▶ [WORK TASK]:
From the first line to the last, please write out the data exactly.

▶ [DATA BLOCK]:
==============================

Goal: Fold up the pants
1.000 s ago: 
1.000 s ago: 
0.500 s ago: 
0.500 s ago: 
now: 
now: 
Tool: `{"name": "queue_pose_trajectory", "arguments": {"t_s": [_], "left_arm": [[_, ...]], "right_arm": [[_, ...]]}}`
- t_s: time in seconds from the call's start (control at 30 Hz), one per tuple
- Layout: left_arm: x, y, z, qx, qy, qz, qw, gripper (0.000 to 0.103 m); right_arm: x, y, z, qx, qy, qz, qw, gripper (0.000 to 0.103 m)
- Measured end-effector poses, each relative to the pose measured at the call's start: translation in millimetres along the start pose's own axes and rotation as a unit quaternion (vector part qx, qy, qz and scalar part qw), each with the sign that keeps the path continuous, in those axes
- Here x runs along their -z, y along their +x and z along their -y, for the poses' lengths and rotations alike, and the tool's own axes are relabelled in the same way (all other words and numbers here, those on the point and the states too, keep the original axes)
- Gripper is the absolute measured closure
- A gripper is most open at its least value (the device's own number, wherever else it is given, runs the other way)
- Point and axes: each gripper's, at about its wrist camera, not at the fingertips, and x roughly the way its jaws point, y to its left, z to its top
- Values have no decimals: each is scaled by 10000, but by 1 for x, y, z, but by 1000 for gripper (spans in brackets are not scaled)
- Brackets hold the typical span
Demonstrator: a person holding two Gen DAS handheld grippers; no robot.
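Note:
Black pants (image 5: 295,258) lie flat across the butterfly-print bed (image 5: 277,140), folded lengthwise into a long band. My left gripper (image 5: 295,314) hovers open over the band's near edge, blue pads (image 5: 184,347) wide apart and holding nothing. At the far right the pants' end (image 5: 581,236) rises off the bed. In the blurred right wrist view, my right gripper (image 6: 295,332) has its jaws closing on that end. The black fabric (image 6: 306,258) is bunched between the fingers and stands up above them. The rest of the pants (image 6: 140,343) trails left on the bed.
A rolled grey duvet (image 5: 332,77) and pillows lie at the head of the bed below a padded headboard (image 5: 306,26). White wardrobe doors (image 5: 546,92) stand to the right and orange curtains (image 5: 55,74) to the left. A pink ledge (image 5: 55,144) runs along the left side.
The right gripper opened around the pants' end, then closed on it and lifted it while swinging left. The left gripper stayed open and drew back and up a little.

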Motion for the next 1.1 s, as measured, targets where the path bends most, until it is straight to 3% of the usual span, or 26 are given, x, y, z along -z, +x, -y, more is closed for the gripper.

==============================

▶ [ANSWER BOX]:
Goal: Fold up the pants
1.000 s ago: 
1.000 s ago: 
0.500 s ago: 
0.500 s ago: 
now: 
now: 
Tool: `{"name": "queue_pose_trajectory", "arguments": {"t_s": [_], "left_arm": [[_, ...]], "right_arm": [[_, ...]]}}`
- t_s: time in seconds from the call's start (control at 30 Hz), one per tuple
- Layout: left_arm: x, y, z, qx, qy, qz, qw, gripper (0.000 to 0.103 m); right_arm: x, y, z, qx, qy, qz, qw, gripper (0.000 to 0.103 m)
- Measured end-effector poses, each relative to the pose measured at the call's start: translation in millimetres along the start pose's own axes and rotation as a unit quaternion (vector part qx, qy, qz and scalar part qw), each with the sign that keeps the path continuous, in those axes
- Here x runs along their -z, y along their +x and z along their -y, for the poses' lengths and rotations alike, and the tool's own axes are relabelled in the same way (all other words and numbers here, those on the point and the states too, keep the original axes)
- Gripper is the absolute measured closure
- A gripper is most open at its least value (the device's own number, wherever else it is given, runs the other way)
- Point and axes: each gripper's, at about its wrist camera, not at the fingertips, and x roughly the way its jaws point, y to its left, z to its top
- Values have no decimals: each is scaled by 10000, but by 1 for x, y, z, but by 1000 for gripper (spans in brackets are not scaled)
- Brackets hold the typical span
Demonstrator: a person holding two Gen DAS handheld grippers; no robot.
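Note:
Black pants (image 5: 295,258) lie flat across the butterfly-print bed (image 5: 277,140), folded lengthwise into a long band. My left gripper (image 5: 295,314) hovers open over the band's near edge, blue pads (image 5: 184,347) wide apart and holding nothing. At the far right the pants' end (image 5: 581,236) rises off the bed. In the blurred right wrist view, my right gripper (image 6: 295,332) has its jaws closing on that end. The black fabric (image 6: 306,258) is bunched between the fingers and stands up above them. The rest of the pants (image 6: 140,343) trails left on the bed.
A rolled grey duvet (image 5: 332,77) and pillows lie at the head of the bed below a padded headboard (image 5: 306,26). White wardrobe doors (image 5: 546,92) stand to the right and orange curtains (image 5: 55,74) to the left. A pink ledge (image 5: 55,144) runs along the left side.
The right gripper opened around the pants' end, then closed on it and lifted it while swinging left. The left gripper stayed open and drew back and up a little.
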
Motion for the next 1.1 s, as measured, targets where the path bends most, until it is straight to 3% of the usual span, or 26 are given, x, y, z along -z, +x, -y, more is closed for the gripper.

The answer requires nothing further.